While mate choice patterns are occurring prior to the sampling for infection, most of the infections detected are probably chronic (Turcotte et al., 2018). Hence, measuring infection status after mate choice has occurred likely gives a good picture of this aspect at the time mating choices were made. It is probable, however, that some of the infections occurred on the breeding grounds, as we previously showed that local transmission is present in this study system (Turcotte et al., 2018). This local transmission could also drive to some extent the non-random distribution of infected individuals we reported here. A previous study in this system by Turcotte et al. (2018) showed that non-intensive farmlands were associated with higher Leucocytozoon parasites prevalence. These types of land covers correspond to more heterogeneous agricultural landscapes with lower pesticide use (Ghilain & Bélisle, 2008), which thus tend to support greater vector and host abundances (see Bonneaud et al., 2009 for example). Our results are thus partly in line with previous studies showing that mate choice in birds may depend on environmental contexts (O’Brien & Dawson, 2007; Robinson et al., 2012).

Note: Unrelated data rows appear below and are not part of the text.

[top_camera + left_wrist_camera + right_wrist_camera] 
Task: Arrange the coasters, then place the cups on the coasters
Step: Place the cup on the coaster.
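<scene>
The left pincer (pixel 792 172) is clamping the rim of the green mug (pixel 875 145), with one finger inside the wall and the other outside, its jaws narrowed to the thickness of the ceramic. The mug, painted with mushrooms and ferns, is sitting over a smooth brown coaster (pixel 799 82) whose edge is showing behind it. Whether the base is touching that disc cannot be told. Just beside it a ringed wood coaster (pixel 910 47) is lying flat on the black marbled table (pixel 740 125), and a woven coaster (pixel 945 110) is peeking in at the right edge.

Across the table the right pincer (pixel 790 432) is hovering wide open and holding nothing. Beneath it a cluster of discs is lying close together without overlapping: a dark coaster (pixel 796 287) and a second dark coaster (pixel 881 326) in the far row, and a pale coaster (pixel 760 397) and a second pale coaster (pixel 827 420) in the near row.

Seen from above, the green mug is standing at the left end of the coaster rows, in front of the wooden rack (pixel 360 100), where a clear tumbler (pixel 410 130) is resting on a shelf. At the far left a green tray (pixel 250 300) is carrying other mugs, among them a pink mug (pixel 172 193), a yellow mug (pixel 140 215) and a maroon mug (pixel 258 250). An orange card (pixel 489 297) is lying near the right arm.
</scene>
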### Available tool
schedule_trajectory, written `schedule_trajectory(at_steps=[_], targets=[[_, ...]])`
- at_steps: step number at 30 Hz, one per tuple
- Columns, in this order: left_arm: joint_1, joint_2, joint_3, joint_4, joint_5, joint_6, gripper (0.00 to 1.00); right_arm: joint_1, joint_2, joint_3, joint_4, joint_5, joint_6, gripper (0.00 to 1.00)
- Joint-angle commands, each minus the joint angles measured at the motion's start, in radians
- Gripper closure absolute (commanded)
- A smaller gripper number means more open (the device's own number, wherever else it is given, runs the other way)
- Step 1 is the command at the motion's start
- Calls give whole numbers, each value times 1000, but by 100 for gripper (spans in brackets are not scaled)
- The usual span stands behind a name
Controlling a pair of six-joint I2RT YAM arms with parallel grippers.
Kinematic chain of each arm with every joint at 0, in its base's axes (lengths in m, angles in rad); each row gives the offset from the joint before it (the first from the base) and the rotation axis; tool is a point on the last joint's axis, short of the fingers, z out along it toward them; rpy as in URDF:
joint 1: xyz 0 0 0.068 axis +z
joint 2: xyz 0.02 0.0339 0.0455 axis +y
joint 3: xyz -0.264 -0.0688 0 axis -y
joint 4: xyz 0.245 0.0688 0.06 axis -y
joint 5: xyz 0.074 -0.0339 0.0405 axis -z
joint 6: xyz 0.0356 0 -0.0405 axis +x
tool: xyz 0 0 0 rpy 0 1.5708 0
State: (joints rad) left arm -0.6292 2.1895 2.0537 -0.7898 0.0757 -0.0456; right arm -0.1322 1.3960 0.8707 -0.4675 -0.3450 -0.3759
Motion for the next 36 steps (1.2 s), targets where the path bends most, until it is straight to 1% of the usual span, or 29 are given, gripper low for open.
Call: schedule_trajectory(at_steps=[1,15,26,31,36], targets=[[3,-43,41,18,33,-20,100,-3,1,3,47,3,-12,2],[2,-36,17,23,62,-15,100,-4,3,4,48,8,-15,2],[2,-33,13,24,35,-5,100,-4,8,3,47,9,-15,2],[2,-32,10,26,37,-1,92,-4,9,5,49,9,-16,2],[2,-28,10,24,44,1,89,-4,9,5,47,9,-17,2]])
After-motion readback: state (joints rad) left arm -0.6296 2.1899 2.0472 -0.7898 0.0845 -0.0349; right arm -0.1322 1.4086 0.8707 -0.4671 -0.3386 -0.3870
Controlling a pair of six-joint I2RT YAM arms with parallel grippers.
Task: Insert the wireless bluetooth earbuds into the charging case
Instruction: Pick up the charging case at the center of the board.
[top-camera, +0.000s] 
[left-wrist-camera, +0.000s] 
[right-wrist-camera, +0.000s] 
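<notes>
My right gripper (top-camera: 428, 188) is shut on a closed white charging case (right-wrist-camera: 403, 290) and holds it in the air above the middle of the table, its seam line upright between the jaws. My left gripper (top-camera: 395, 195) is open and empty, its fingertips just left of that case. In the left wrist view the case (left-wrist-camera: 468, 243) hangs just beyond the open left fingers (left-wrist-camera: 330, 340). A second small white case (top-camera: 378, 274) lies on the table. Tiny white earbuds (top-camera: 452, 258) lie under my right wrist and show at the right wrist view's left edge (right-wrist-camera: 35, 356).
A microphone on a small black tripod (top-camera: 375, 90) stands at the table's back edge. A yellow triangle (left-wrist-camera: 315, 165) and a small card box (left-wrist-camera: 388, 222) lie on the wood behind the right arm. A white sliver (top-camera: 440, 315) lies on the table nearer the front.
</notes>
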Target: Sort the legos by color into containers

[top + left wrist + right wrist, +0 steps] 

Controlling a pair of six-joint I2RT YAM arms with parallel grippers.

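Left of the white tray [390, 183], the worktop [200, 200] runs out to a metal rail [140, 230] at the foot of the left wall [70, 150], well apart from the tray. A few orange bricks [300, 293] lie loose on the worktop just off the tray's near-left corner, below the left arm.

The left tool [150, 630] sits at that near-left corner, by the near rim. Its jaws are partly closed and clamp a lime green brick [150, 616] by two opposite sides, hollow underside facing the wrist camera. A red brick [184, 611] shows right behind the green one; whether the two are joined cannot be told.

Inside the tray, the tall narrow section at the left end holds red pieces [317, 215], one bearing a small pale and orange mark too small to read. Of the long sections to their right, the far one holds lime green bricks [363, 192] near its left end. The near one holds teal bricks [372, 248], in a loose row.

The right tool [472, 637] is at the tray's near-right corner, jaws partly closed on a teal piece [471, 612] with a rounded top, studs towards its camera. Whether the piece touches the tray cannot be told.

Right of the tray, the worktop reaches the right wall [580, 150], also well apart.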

We showed that mating patterns were different depending on heterozygosity at an immune β-defensin locus, but that they only weakly differed according to infection status by haemosporidian parasites. Furthermore, mating patterns related to parasites infection status were different between habitats of contrasted qualities, indicating a possible effect of the environment in driving sexual selection mechanisms. Given that human-driven habitat changes fundamentally modify ecosystems across the globe and can modulate wildlife mating patterns, integrating them into sexual selection studies will provide critical insights on their potential consequences on wild populations.